TransWikia.com

PyQGIS is working too slow. Can I use GeoPandas?

Geographic Information Systems Asked on January 8, 2021

I have a layer with classification od buildings. I want to add "Area" to my attributes table and I use PyQGIS. For another layer with 50 records it works, but my layer is huge, contains 6.8mln record and it is working too slow. With another problem I used GeoPandas which is working so fast. I will paste my code and I need advice.
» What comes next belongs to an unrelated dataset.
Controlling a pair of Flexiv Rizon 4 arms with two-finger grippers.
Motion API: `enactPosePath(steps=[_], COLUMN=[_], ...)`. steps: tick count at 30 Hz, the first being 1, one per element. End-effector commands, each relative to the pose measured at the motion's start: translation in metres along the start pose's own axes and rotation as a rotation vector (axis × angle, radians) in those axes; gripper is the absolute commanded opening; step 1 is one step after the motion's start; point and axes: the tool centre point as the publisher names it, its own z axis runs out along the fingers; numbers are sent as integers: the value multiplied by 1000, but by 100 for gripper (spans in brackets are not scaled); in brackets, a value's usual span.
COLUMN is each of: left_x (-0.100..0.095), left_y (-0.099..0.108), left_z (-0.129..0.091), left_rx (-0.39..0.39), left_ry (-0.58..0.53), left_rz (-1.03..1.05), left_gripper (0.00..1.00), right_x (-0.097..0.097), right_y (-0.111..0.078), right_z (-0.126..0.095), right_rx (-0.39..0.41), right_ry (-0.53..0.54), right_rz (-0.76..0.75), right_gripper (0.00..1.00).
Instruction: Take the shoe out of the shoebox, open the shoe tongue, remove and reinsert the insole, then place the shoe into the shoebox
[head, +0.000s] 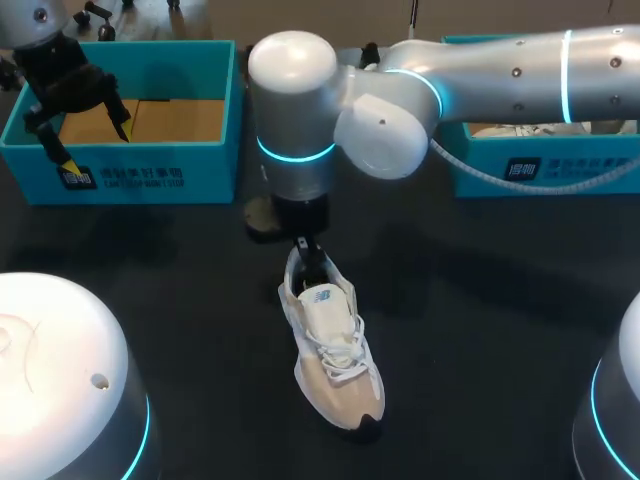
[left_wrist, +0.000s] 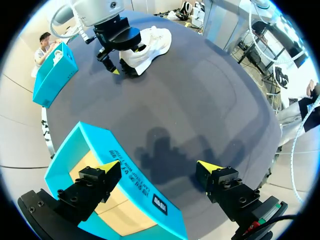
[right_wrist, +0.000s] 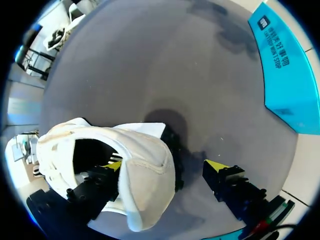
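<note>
Shoe (head: 330, 350) is lying out of the shoebox (head: 150, 172), at frame centre; only removal looks done. Right gripper (right_wrist: 165, 164), fingers spread, is straddling the heel; left gripper (head: 95, 140) is hovering spread over the upper-left shoebox.

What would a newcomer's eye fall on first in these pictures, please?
Most striking is the white-and-beige sneaker on the middle of the dark table, with the right pincer open astride its heel wall. At the far left, the open left pincer hangs over an open teal shoebox.
</note>
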Motion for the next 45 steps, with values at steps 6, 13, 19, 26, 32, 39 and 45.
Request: enactPosePath(steps=[6, 13, 19, 26, 32, 39, 45], left_x=[0, 0, 0, 0, 0, 0, 0], left_y=[0, 0, 0, 0, 0, 0, 0], left_z=[0, 0, 0, 0, 0, 0, 0], left_rx=[-2, -2, -2, -2, -2, -2, -2], left_ry=[1, 1, 1, 1, 1, 1, 1], left_rz=[1, 1, 1, 1, 1, 1, 1], left_gripper=[100, 100, 100, 100, 100, 100, 100], right_x=[-3, -3, 3, 4, 2, 2, 2], right_y=[0, 5, 4, -18, -48, -70, -70], right_z=[4, 4, -9, -58, -126, -181, -181], right_rx=[-17, -19, 4, 102, 196, 218, 218], right_ry=[7, 8, -11, -36, -103, -144, -144], right_rz=[3, 3, 17, 49, 79, 100, 100], right_gripper=[45, 0, 0, 0, 0, 0, 0])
Can I do it with GeoPandas?

from qgis.core import *
from qgis.utils import *
from qgis.analysis import QgsNativeAlgorithms
from PyQt5.QtCore import QVariant
from qgis.core import QgsApplication, QgsProcessingFeedback, QgsRasterLayer
import sys
import geopandas


sys.path.append('/usr/lib/qgis')
sys.path.append('/usr/share/qgis/python/plugins')
os.environ["QT_QPA_PLATFORM"] = "offscreen"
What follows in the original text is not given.